黄金の唄姫と守護騎士はセカイに愛を謳う
そんなことを思っていると大男は私の心情を見透かしたように片眉を少し動かした。
「ああ、そんなに構えてくれるな。ワシは“知って”おるよ」
「・・・どういうことだ」
ヘリオトロープが硬い声を出してかしゃりと剣に手をやる。
そんなひりついた空気をものともせず、ダイモスはあっさりと背を向けてまた何やらごそごそと作業を始めた。
「クワオアから便りが届いたのでな、朝1で」
そう言って投げやりな動作で天井を指さす。
それに釣られるように上を見上げると、梁に1羽の鳥が止まって美味しそうに一心に木の実を啄んでいた。伝書鳥だろう。
「・・・え・・・?」
あまり良い印象を話していなかったし、てっきり出発する前にクワオアがあんなに釘をさしてきたのはこの人に警戒するように忠告するためだと思ったのだが、早とちりだったようである。
便りを送り合うくらいの仲なのだ、この人を随分頑固な人物だと評していたあれは、クワオアにとってお互いにあまり気を遣わなくていい関係だというだけのことだったのだろう。

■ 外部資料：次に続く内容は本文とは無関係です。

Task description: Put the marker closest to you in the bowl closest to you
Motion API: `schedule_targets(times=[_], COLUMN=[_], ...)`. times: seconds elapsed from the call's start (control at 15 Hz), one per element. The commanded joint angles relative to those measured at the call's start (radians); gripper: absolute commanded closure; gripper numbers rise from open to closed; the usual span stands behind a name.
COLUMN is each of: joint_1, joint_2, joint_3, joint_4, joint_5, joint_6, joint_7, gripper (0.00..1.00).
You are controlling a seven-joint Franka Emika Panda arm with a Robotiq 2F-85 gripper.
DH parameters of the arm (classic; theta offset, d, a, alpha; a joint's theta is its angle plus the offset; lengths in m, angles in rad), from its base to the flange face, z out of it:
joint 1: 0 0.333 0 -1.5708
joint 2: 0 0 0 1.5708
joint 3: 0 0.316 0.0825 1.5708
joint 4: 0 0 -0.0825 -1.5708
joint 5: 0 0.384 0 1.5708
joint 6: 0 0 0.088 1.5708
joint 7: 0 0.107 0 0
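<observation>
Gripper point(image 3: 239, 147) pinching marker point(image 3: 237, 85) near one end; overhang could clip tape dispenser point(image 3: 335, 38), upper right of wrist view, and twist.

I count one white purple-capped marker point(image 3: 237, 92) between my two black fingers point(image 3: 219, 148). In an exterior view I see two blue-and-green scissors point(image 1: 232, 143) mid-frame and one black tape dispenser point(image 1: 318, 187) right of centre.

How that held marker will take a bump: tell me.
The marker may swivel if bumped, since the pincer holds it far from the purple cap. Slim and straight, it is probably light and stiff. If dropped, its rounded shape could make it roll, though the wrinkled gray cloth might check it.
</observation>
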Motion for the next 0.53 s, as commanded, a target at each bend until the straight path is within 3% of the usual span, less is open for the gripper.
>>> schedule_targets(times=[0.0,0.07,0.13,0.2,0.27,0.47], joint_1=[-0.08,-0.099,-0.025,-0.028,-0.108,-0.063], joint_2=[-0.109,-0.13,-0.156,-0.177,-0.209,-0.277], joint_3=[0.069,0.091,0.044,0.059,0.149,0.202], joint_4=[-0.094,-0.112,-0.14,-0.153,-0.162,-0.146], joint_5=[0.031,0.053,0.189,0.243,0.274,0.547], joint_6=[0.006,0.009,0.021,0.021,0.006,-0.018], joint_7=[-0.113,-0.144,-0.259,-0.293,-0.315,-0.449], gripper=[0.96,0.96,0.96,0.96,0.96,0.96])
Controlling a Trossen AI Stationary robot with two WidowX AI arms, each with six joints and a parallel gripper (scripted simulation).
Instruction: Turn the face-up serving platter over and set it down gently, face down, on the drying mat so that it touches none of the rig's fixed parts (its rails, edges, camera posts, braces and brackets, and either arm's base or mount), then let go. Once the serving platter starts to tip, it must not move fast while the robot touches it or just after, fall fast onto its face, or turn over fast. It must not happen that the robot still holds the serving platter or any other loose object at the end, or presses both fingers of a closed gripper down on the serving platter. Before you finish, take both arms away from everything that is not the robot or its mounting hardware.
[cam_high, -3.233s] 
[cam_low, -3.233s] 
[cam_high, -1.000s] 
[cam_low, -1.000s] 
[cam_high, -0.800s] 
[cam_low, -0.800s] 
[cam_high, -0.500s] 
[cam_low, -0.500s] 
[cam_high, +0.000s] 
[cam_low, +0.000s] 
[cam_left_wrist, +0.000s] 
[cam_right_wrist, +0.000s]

確かに冷静に考えれば交流が深いと考える方が自然だった。
ヘリオトロープと2人して黙り込むと、ぱんぱんと何やら黒く煤けた手を払ってダイモスがもう1度こちらを向き直った。
そしてヘリオトロープを見て手を差し出す。
「・・・貸せ。そのために来たのだろう」
「そうだが・・・」
あまりにも何も言ってこないダイモスに困惑したヘリオトロープが逡巡するように目を泳がせて腰の辺りに手をやる。
彼は迷いを振り切るように微かにため息をついた後、結局腰に下がったままだった焔の剣の鞘と、外套の内側から取り出した大きな布包みを手渡した。